Кажется, своими пробежками и разъездами я окончательно убила колено. Ночью оно разболелось так, что не давало мне спать. Бен настаивает, чтобы на этой неделе я сходила к врачу. Но прежде я осаждаю его расспросами. «А если это подагра?» – «Это не может быть подагра», – отвечает он. «А артрит? В таком возрасте бывает артрит?» Он качает головой. «Артрит бывает совсем у пожилых, и им не заболевают резко».
Ночью мне снится, что я в супермаркете. Играет ужасная супермаркетная музыка. Яркий свет безжалостно бьет в глаза. Я шагаю по проходам, ищу выключатель, но никак не найду. Просыпаюсь с чувством разочарования. А ведь раньше я во сне летала.
По дороге мистер Джимми меня расспрашивает. А о чем эти лекции? В чем смысл? Нет никакого смысла, отвечаю я. Но вообще-то есть.
Сначала они пришли за кораллами, но я молчал: я не был кораллом [5] .
5
Автор перефразирует знаменитое стихотворение Мартина Нимёллера «Сначала они пришли за коммунистами», которым пытался оправдать бездействие немецких интеллектуалов и их непротивление нацистам.
В клинике врач сгибает и разгибает мне колено. Спрашивает про хронические заболевания. «Например?» – «Например, подагра». – «А как я узнаю, что у меня подагра?» – спрашиваю я с легкой паникой в голосе. «Это ни с чем не спутаешь», – отвечает он. И посылает меня на рентген.

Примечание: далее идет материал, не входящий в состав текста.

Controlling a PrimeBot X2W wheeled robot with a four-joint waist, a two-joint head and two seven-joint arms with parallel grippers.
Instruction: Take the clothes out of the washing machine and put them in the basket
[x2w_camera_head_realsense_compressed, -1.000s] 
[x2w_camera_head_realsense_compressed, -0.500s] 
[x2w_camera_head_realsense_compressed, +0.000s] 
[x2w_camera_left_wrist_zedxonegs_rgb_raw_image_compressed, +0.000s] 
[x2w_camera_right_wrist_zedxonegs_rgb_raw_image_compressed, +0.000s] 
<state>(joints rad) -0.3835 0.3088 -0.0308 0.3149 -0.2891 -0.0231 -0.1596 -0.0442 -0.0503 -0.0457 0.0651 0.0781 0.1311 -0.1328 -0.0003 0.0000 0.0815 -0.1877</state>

Рентгенолог старше меня; веселая, шутит, что весь день двигает аппарат и потом пошевелиться не может. «Не смейтесь над старой больной теткой, – говорит она. – Все у меня в порядке. Не смейтесь надо мной». Кажется, она пытается показать мне пример: мол, колено и колено, что такого, не надо носиться с ним как с писаной торбой, у всех что-то болит. «Вы точно не можете быть беременны», – говорит она, и это не вопрос. Но на всякий случай надевает на меня тяжелый свинцовый фартук.